How everything happened last Sunday is so personal I can’t write it down here, but I can tell you that without a doubt…we received our miracle.

I sit here completely humbled, and shocked. How God got away with this without me cursing him is the monumental miracle itself. Each detail of the last week was carefully seeded so that on the other side I could not deny this timeline was always set. It just wasn’t for me to foresee.

My body is barely hanging on. I am so weak, and tired, and aching. I ache everywhere. But my brain is working overtime…leaning on the muscle mass it has gained the last few months.

I wish I could turn it off. I wish I could flip a switch and give my body a break from feeling it all.

I wish I could know exactly what to do for the boys, and what to say. I hate guessing my way through something so important. They are my number one priority right now.

He fought the fight so valiantly. Last night as I was staring at the wall trying to convince my brain to sleep, I realized that not once did Ryan ever complain. He never questioned why this was happening to him. He was only always positive. Hope was the only option in this house…it was how he lived. Finding the joy in the little things was his legacy, and looking back I do not regret one minute of our journey.

I hope one day to be able to follow his lead and live with the assurance that all will be well. Today that seems impossible. Nothing is well. Saying I miss him is not even close to the pain that I feel. He was my everything. My favorite. The love of my life. My best friend. He got my sense of humor. He never judged me. For the past 20 years we did everything together…our hobby was each other.

Writing things out is my best therapy.
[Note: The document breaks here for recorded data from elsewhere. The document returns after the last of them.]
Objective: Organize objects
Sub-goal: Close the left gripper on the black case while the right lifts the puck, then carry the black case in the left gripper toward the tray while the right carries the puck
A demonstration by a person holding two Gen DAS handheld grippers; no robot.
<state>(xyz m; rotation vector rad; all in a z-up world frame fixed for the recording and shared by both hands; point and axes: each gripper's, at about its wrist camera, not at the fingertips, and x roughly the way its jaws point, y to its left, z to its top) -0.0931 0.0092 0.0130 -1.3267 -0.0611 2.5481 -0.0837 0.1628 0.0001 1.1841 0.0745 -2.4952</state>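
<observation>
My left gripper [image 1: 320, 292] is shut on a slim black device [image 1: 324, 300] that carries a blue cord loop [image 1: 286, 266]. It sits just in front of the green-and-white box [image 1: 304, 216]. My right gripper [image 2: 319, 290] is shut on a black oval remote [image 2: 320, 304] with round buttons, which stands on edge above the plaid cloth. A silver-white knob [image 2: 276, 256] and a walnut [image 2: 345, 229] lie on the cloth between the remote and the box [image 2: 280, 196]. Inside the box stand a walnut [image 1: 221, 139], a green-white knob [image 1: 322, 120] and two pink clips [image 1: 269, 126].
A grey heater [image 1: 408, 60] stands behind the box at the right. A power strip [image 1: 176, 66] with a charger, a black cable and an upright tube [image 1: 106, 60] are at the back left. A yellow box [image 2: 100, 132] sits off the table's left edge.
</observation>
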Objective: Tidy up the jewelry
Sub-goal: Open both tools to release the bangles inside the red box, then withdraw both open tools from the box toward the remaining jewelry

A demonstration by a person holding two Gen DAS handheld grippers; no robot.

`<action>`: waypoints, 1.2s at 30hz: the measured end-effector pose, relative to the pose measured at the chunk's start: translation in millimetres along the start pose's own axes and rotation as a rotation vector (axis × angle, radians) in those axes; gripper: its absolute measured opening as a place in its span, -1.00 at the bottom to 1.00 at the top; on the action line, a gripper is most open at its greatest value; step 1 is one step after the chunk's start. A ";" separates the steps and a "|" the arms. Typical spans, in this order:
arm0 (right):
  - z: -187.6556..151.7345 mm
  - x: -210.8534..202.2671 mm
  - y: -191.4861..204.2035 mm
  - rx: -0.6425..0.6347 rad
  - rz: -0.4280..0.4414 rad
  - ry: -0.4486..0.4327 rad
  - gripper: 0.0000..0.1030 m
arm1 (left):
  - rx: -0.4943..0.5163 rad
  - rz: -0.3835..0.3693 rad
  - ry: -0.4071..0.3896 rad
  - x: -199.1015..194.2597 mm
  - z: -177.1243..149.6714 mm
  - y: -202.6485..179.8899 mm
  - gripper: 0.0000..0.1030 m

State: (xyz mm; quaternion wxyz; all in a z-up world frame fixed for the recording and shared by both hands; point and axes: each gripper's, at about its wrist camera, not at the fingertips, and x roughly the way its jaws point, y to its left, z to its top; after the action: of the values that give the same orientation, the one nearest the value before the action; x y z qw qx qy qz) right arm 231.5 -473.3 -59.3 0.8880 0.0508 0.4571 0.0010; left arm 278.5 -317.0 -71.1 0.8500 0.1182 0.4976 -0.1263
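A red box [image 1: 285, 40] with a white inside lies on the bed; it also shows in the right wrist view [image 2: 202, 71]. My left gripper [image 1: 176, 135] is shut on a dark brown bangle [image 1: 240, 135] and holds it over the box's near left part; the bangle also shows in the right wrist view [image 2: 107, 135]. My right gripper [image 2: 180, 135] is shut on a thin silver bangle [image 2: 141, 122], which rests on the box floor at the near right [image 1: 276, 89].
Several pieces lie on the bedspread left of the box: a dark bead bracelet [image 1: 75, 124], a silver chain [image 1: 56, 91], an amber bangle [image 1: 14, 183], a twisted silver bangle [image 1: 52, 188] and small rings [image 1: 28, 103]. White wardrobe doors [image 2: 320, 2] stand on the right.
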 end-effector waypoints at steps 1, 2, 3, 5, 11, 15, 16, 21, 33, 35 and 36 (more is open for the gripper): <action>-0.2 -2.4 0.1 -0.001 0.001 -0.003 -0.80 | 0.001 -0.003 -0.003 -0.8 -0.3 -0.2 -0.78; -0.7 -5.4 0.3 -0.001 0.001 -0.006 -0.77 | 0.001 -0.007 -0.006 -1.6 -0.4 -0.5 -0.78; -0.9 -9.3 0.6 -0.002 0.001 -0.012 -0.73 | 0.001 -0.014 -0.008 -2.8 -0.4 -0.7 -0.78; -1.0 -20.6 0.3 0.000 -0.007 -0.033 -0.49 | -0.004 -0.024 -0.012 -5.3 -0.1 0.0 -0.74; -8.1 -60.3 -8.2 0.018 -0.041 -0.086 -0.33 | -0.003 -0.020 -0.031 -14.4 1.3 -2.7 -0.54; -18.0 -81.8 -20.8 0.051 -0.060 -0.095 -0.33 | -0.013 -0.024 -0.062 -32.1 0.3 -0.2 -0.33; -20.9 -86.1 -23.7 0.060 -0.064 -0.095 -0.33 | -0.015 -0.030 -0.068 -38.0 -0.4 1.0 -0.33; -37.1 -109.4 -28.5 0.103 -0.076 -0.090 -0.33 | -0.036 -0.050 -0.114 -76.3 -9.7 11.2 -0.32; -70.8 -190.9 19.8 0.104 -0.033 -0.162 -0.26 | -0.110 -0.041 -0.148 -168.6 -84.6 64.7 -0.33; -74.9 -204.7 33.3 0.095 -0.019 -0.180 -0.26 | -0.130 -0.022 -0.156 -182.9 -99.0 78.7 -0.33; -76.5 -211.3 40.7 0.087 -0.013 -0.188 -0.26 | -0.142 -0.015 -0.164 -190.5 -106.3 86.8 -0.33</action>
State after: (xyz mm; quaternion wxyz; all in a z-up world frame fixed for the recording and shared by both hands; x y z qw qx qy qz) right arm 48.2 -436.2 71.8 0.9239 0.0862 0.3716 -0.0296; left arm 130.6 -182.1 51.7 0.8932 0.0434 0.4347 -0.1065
Letting it out and knowing my feelings are there to look back on help me get through. I don’t know how long it will take me to navigate this road I’m on…maybe forever…but I will continue to come here and lay it all out.

It is my way.

I hope that it will help me get through this day. And then tomorrow I’ll figure out a way to get through that one too.

Thank you for raining down love and support to me and my beautiful boys. Thank you for your tears, and for being my friend.

I don’t know that I can do this. I’m completely scared out of my mind. But I know that Ryan knows I can do this, and that gives me the hopeful inkling that maybe, just maybe…I will.

—MERI

Imagine the size of Meri’s ‘blue candle’; imagine her heart, imagine her life.

Is it enough to only hurt for her or can we do something?

What Meri does not do on her blog is ask for help.  It is why I copied what she wrote instead of just sending you to her site to read it.  With everything that the God of this earth may find holy I’m asking you to do one of two things (or both if you are so inclined)…….today!
This link:
http://www.giveforward.com/schuhmacherfamilymiracle2
1. Go to it and donate.
2. Go on Facebook and share this link with everyone including your own words how important it is to make a difference for this one family. Have your kids go on Facebook and share with everyone and anyone asking to help.

Really? 3 kids with T1 and now no husband, father, and/or best friend to help get through every day. How bad do we actually have it that we cannot, on this day, help a family from our very own community?

All of our collective causes will all be there tomorrow, I promise. Today, to actually have the power to touch a life; is the power to change a world. Let’s do it together…….thank you.  I’m a diabetesdad.